Viability = (live cells / total cells) × 100%. Most healthy cultures run 90-99% viability. Below 80% suggests stress — recently thawed cells, post-passage trauma, or contamination. Count within 5 minutes of mixing: trypan blue is mildly toxic and false positives increase over time.

Cell dilution units and notation

Concentration units in cell biology are usually cells/mL. Volume in mL or µL. The C1V1 = C2V2 equation works in any consistent units — just keep concentration units the same on both sides, and volume units the same.

Dilution ratio notation is a source of confusion. "1:10 dilution" means 1 part stock + 9 parts diluent = 10 parts total. The dilution factor is 10. Some older sources use "1 in 10" or "1/10" for the same thing. "1 to 10" sometimes means 1 part stock to 10 parts diluent (11 parts total, DF = 11) — always clarify which convention is used.

Common cell dilution mistakes

Three mistakes come up regularly. The first is adding diluent first and then trying to add stock to a precise final volume. The volumes do not always add ideally — small errors compound. Standard practice: pipette V₁ into an empty tube, then add diluent up to V₂. Mix by inversion or gentle pipetting.

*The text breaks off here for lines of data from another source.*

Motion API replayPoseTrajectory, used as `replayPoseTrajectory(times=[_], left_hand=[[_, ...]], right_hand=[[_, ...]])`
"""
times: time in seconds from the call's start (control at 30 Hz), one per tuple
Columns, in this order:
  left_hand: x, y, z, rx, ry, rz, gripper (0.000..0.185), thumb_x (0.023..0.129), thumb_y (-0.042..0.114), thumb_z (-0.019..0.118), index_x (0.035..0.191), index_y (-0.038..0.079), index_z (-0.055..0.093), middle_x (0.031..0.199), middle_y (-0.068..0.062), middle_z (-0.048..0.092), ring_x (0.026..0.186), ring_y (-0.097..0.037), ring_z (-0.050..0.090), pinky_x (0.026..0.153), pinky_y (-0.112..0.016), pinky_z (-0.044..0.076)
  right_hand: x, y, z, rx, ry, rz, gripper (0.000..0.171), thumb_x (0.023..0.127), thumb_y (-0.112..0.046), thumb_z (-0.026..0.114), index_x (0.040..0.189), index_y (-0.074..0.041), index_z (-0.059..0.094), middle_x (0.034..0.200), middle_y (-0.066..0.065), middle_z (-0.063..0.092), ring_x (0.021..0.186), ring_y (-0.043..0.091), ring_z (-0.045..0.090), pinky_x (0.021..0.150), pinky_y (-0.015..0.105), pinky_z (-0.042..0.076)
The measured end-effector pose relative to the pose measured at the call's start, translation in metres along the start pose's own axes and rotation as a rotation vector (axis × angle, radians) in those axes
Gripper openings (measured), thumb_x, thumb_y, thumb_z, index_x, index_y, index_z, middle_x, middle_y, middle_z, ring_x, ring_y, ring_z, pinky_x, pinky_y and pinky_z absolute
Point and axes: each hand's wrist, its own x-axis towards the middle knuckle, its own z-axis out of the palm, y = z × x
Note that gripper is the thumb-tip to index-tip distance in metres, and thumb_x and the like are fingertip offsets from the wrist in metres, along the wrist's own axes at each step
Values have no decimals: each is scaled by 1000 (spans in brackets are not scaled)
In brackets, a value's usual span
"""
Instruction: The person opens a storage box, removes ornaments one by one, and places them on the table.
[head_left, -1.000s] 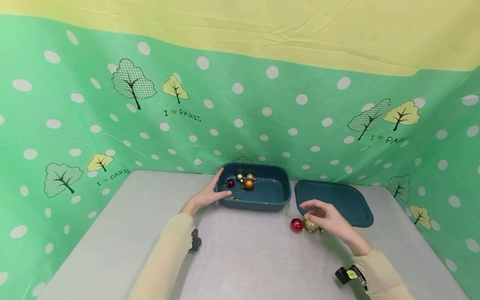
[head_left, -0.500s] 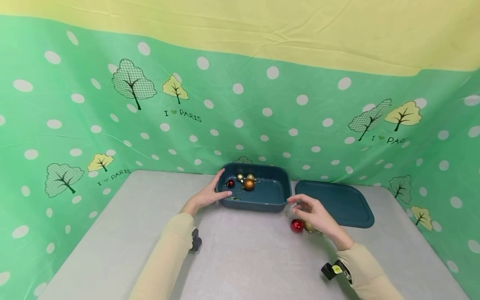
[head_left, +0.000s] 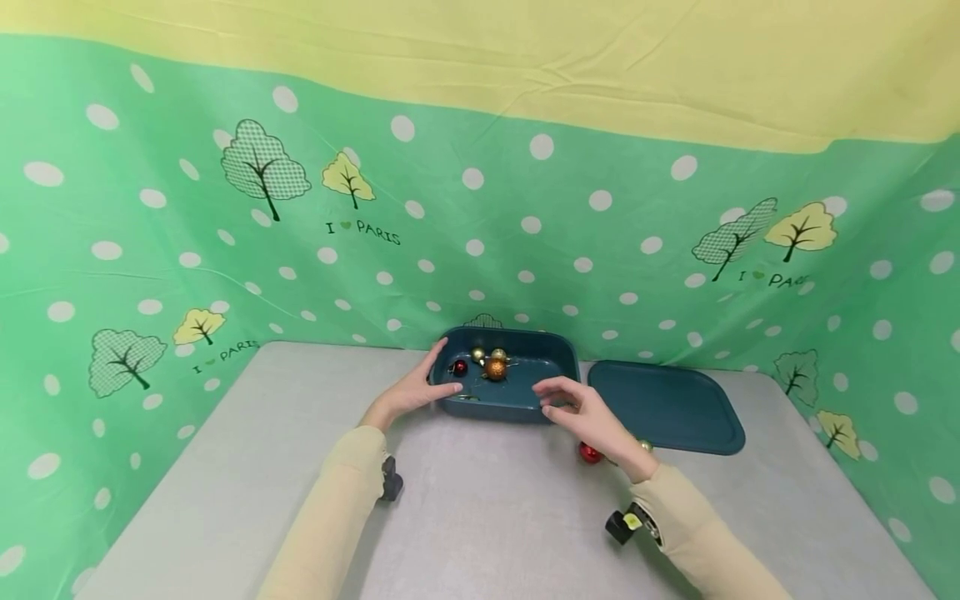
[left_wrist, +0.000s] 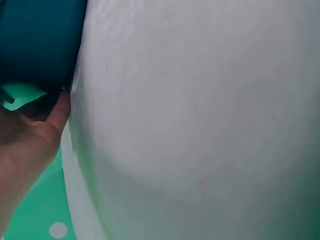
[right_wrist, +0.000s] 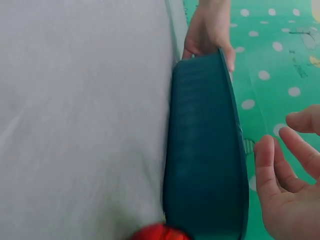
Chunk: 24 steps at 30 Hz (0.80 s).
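Note:
A blue rectangular box (head_left: 487,410) stands at the back of the table. My left hand (head_left: 411,392) grips its left end, thumb over the front rim; in the left wrist view that hand (left_wrist: 37,132) is at the box's edge. Inside the box lie a small red ball ornament (head_left: 459,367), an orange one (head_left: 495,369) and two small gold ones (head_left: 477,355). My right hand (head_left: 592,417) is over the box's right front corner. In the right wrist view its fingers (right_wrist: 265,160) bend toward the thumb; I cannot tell whether they hold something small.
A blue lid (head_left: 667,404) lies right of the box. A red ball ornament (head_left: 590,452) and a gold one (head_left: 646,447) rest on the table under my right wrist, partly hidden. Behind the table (head_left: 480,508) hangs a green and yellow cloth (head_left: 450,217).
My right hand has moved left from above the loose ornaments to the box's right front corner. The left hand and the box have stayed in place.

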Motion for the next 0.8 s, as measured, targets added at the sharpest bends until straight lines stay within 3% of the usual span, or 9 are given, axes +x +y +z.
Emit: replayPoseTrajectory(times=[0.3, 0.5, 0.8], left_hand=[[-1, 1, 0, 2, 4, 2, 98, 88, 32, 72, 157, 25, 3, 161, -13, -1, 144, -38, 4, 112, -58, 11], [-1, 1, 0, 11, 8, 2, 99, 87, 32, 72, 157, 23, 2, 160, -16, 0, 143, -41, 5, 111, -59, 11], [-3, 2, 0, 9, 6, 3, 98, 88, 33, 71, 157, 24, 3, 160, -17, 0, 143, -41, 5, 111, -59, 13]], right_hand=[[24, -2, 17, 92, -66, -51, 34, 96, -3, 57, 128, 7, 54, 130, 26, 51, 120, 47, 47, 95, 32, 47], [38, -7, 22, 87, -73, -32, 34, 95, -1, 57, 128, 6, 54, 131, 26, 51, 120, 46, 47, 95, 37, 48], [59, -4, 25, 70, -197, 26, 42, 95, -7, 61, 133, 6, 51, 133, 24, 50, 119, 43, 51, 91, 39, 50]])
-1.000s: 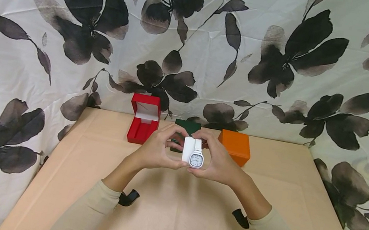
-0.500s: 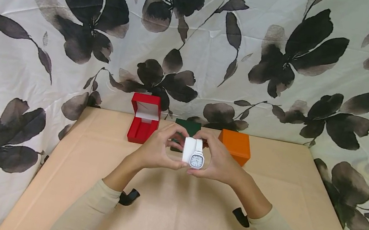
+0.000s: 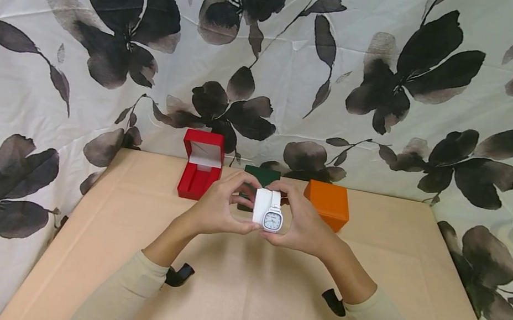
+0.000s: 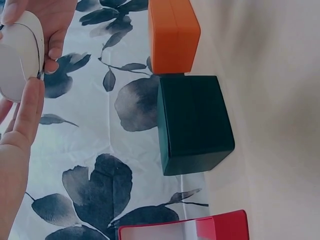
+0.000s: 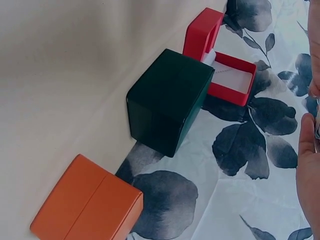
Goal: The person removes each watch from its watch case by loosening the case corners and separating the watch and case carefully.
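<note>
Hands meet over the desk (image 3: 232, 313): left hand (image 3: 217, 209) and right hand (image 3: 304, 224) pinch a small white square-faced wristwatch (image 3: 269, 212) on its pillow, red open box (image 3: 200, 172) at ten o'clock; looks light, glossy, slippery, best gripped by the sides.

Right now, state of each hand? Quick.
Left hand: fingers curled, pinching the white watch.
Right hand: fingers curled, pinching the same watch from the other side.

White watch (image 3: 269, 211) slightly higher, nearer boxes
</note>
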`<state>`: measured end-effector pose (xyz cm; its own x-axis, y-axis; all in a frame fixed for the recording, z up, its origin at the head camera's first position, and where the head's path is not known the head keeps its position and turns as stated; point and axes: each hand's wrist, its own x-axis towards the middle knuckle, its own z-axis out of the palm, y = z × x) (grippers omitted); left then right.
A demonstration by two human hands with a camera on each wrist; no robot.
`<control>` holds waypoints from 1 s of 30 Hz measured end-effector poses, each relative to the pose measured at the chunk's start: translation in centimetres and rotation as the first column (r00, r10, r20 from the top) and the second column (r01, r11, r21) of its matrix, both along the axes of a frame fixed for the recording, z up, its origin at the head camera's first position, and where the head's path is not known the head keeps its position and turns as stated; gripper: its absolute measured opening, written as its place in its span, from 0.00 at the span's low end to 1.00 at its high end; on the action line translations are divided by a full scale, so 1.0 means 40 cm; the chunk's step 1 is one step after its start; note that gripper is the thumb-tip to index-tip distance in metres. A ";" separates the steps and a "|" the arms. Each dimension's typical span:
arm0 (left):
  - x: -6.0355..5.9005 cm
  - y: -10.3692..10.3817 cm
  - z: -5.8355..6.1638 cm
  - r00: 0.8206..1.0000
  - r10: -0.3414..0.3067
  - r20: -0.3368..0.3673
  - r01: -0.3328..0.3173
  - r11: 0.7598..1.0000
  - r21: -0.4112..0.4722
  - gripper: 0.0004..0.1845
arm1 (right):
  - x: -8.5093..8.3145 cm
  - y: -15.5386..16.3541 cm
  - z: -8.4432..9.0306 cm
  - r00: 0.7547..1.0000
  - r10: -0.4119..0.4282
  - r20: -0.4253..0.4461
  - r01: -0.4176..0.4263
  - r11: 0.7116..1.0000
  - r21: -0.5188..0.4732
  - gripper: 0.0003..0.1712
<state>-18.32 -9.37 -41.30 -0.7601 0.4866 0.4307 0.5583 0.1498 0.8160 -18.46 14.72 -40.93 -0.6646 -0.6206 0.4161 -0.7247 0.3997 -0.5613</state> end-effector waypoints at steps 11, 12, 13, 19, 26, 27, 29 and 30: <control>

The second is mixing inadequately between serial dilution steps. A 1:10 step that does not fully mix carries higher concentration forward into the next step, throwing off all downstream counts. Vortex briefly or pipette mix 5-10 times before drawing the next sample. The third is forgetting the trypan blue DF when calculating concentration. The trypan blue mix is a 1:2 dilution — multiply the counted concentration by 2 to get the original stock concentration.